[Beowulf] cloud: ho hum?

Wed Feb 1 08:23:16 PST 2012

On 2/1/12 7:59 AM, "Mark Hahn" <hahn at mcmaster.ca> wrote:
>
>> - Deployment speed. We have customers who wait weeks after making an IT
>> helpdesk request for a new VM to be created. Other customers take 1+
>
>no.  there's nothing technical here: dysfunctional IT orgs should simply
>be fixed.  outsourcing as a workaround for BOFHishness is stupid...
>

The IT org in this situation isn't necessarily dysfunctional.  Say you're
an R&D group of 100 people in a company with 200k employees. Their IT org
is optimized for the 200k, not for the 100.

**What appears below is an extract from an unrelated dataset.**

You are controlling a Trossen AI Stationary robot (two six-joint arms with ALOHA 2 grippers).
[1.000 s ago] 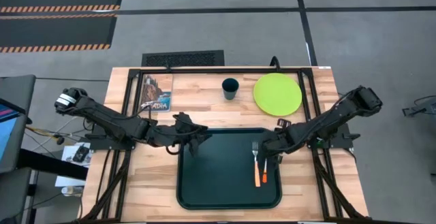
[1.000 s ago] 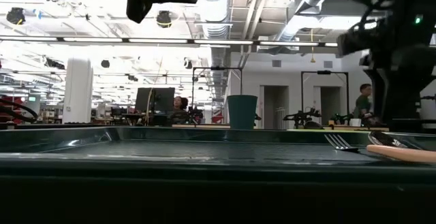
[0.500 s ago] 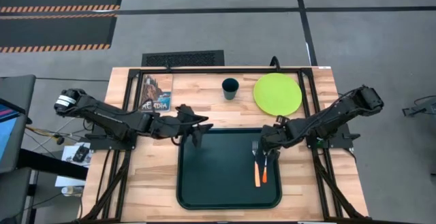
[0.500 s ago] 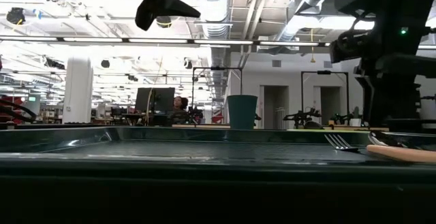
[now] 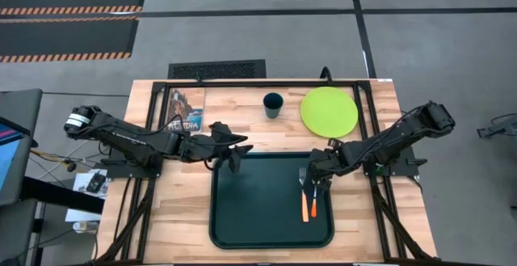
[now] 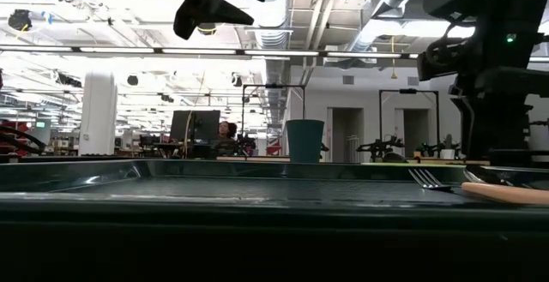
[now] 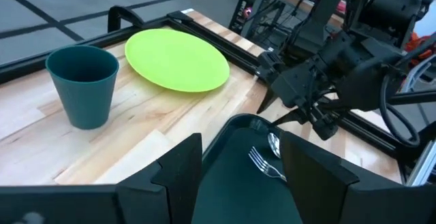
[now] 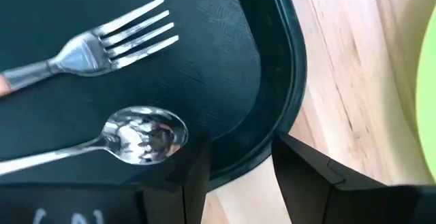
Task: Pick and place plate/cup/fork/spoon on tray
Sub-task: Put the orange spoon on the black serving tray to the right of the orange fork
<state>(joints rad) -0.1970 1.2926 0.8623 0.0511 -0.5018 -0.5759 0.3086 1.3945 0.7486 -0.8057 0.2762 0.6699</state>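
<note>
I've lifted the right gripper (image 5: 321, 171) empty and open off the fork (image 5: 304, 192) and spoon (image 5: 314, 197), both on the tray (image 5: 250, 209). The left gripper (image 5: 234, 149), open, has swung toward the cup (image 5: 273, 104) and plate (image 5: 329, 110), which remain on the table.

grey floor (image 5: 266, 35); bright ceiling lights (image 6: 129, 51)

L gripper (image 5: 234, 147) hangs over the far-left corner of the big dark green rectangular tray (image 5: 250, 217), w/ the small dark teal cup (image 5: 273, 104) and round lime-green plate (image 5: 329, 110) beyond it to its right on the wood tabletop (image 5: 186, 217). R gripper (image 5: 317, 171) sits over the tray's far-right corner, directly above the orange-handled silver fork (image 5: 304, 195) and orange-red-handled spoon (image 5: 313, 199), which lie side by side inside the tray. A small picture booklet (image 5: 187, 109) lies beyond the L gripper, to its left.
</note>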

Outsourcing is a logical choice here.

(this is the specialization, vertical vs horizontal integration, etc.
discussion).

Yes, there are inefficient service organizations everywhere, and there
always will be.  The hardest thing for project managers to learn is that
you MUST plan for average, not above average, performance.  The fact that
sometimes you get above average helps counteract the unknowable problems
that result in below average.

Example from NASA.. Pathfinder put a rover on Mars for (ostensibly) $25M
and set a mind bendingly aggressively low bar for future missions.  That's
not because Pathfinder was particularly well managed (it was well managed,
but that's not why the cost was low).. It's more because of a happy
coincidence of lots of circumstances that made something that
realistically should have cost around $150M cost 1/6 of that. They got
lucky with people to work on it, they got lucky with spare parts from
other missions, they got lucky in being small, so avoiding a lot of
oversight costs.

Next Mars missions in 1998.. Hey Faster, Better, Cheaper, we can do it
again. We'll put TWO probes at Mars for the cost of one $100M mission.
Oops, one crashed into the surface, the other missed orbit injection and
probably burned up.  Much soul searching and reflection..

Next Mars mission (MER 2003) costs over $1B for two rovers.  (and you can
bet there was a LOT more reviews and oversight)  MER got unlucky, in a lot
of ways. Original estimates of costs (from Pathfinder) turned out to be
inappropriate (some examples below). But the real story is that Pathfinder
happened to be out on the tail of the probability distribution of cost,
and MER was more in the middle.  Pathfinder's probability of failure was
MUCH higher than MERs.

- You can't just scale up airbags and parachutes
- The fast, low documentation approach of Pathfinder means you don't
actually have drawings from which you can build stuff with no changes.
- Parts that survived for Pathfinder, when actually tested for
environments, had a high probability of failing, so Pathfinder "got lucky"
and the parts had to get redesigned.
- MER was a lot bigger, so the "average" performance of the team
inevitably showed the applicability of the central limit theorem.
- MER was a lot bigger, so the N^k, where k>1, communications costs rose
faster than the job size.
- As the job costs more, it gets more attention, so more management
controls and reviews are put into place. There's a big difference between
a failure of a mission flying one or two instruments on a cheap and
cheerful rover assembled from commercial parts and flying a dozen
instruments on a $400M rover.

>>